WORK REQUEST. The pictures are to be left out, and all remaining data is to be transcribed exactly as it appears.

═══

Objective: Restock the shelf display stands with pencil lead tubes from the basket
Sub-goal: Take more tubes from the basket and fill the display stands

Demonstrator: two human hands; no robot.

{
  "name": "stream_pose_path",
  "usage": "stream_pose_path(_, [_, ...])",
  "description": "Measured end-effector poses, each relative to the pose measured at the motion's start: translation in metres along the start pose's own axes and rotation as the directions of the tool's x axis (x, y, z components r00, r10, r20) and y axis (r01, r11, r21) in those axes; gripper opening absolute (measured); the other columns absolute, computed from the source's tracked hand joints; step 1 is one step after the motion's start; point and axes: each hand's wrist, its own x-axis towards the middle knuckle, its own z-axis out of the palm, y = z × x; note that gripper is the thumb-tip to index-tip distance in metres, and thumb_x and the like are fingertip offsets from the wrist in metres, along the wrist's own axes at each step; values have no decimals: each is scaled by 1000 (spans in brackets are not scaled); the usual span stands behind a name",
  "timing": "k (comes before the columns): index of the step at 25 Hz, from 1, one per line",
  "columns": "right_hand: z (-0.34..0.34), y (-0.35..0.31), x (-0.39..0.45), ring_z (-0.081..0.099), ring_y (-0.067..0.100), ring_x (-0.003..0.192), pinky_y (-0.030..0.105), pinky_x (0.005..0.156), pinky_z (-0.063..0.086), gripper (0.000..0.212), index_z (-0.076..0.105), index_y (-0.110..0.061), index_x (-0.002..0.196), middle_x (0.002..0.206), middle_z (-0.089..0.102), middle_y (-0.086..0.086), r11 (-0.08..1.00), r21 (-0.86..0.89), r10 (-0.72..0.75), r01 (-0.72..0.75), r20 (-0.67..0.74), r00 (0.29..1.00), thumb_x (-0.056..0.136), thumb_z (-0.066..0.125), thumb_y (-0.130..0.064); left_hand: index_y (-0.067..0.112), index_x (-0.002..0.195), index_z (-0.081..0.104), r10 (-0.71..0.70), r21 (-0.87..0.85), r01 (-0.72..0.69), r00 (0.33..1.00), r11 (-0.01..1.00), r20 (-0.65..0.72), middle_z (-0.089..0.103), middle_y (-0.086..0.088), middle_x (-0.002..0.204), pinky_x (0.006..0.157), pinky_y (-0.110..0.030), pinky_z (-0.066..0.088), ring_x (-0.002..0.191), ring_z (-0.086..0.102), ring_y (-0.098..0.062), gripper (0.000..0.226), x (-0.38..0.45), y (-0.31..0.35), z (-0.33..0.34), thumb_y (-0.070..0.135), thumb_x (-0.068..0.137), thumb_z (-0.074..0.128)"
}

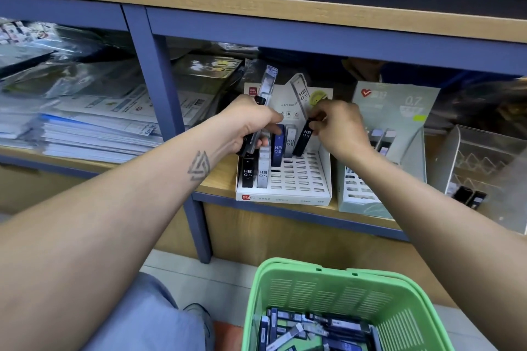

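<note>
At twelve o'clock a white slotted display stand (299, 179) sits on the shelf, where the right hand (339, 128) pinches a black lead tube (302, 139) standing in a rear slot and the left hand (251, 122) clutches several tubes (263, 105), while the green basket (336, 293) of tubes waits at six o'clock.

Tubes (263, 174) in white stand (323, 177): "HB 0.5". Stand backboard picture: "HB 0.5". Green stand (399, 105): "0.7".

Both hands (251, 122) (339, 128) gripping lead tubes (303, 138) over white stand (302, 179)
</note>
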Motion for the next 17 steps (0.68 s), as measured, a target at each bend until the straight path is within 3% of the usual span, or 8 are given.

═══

RESPONSE.
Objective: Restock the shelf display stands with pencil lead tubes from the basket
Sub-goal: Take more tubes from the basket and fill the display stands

Demonstrator: two human hands; no robot.

{
  "name": "stream_pose_path",
  "usage": "stream_pose_path(_, [_, ...])",
  "description": "Measured end-effector poses, each relative to the pose measured at the motion's start: translation in metres along the start pose's own axes and rotation as the directions of the tool's x axis (x, y, z components r00, r10, r20) and y axis (r01, r11, r21) in those axes; gripper opening absolute (measured); the other columns absolute, computed from the source's tracked hand joints; step 1 is one step after the motion's start; point and axes: each hand's wrist, its own x-axis towards the middle knuckle, its own z-axis out of the palm, y = z × x; note that gripper is the thumb-tip to index-tip distance in metres, and thumb_x and the like are fingertip offsets from the wrist in metres, along the wrist's own axes at each step; values have no decimals: each is scaled by 1000 (spans in brackets are not scaled); the usual span stands behind a name",
  "timing": "k (comes before the columns): index of the step at 25 Hz, from 1, one per line",
  "columns": "right_hand: z (-0.34..0.34), y (-0.35..0.31), x (-0.39..0.45), ring_z (-0.081..0.099), ring_y (-0.067..0.100), ring_x (-0.003..0.192), pinky_y (-0.030..0.105), pinky_x (0.005..0.156), pinky_z (-0.063..0.086), gripper (0.000..0.212), index_z (-0.076..0.105), index_y (-0.110..0.061), index_x (-0.002..0.196), middle_x (0.002..0.206), middle_z (-0.089..0.102), middle_y (-0.086..0.086), r11 (-0.08..1.00), r21 (-0.86..0.89), r10 (-0.72..0.75), r01 (-0.72..0.75), r20 (-0.67..0.74), r00 (0.29..1.00), thumb_x (-0.056..0.136), thumb_z (-0.066..0.125), thumb_y (-0.130..0.064); left_hand: index_y (-0.067..0.112), index_x (-0.002..0.195), index_z (-0.081..0.104), r10 (-0.71..0.70), r21 (-0.87..0.85), r01 (-0.72..0.69), r00 (0.33..1.00), r11 (-0.01..1.00), r20 (-0.65..0.72), middle_z (-0.089..0.103), middle_y (-0.086..0.088), middle_x (-0.002..0.204), pinky_x (0.006..0.157), pinky_y (-0.110..0.030), pinky_z (-0.066..0.088), ring_x (-0.002..0.191), ring_z (-0.086..0.102), ring_y (-0.098..0.062), gripper (0.000..0.226), x (-0.38..0.45), y (-0.31..0.35), z (-0.33..0.34), thumb_y (-0.070..0.135), thumb_x (-0.068..0.137), thumb_z (-0.074..0.128)"
}


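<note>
At twelve o'clock a white slotted display stand (299, 179) sits on the shelf, where the right hand (339, 128) pinches a black lead tube (302, 139) standing in a rear slot and the left hand (251, 122) clutches several tubes (263, 105), while the green basket (336, 293) of tubes waits at six o'clock.

Tubes (263, 174) in white stand (323, 177): "HB 0.5". Stand backboard picture: "HB 0.5". Green stand (399, 105): "0.7".

Both hands (251, 122) (339, 128) gripping lead tubes (303, 138) over white stand (302, 179)
</note>
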Motion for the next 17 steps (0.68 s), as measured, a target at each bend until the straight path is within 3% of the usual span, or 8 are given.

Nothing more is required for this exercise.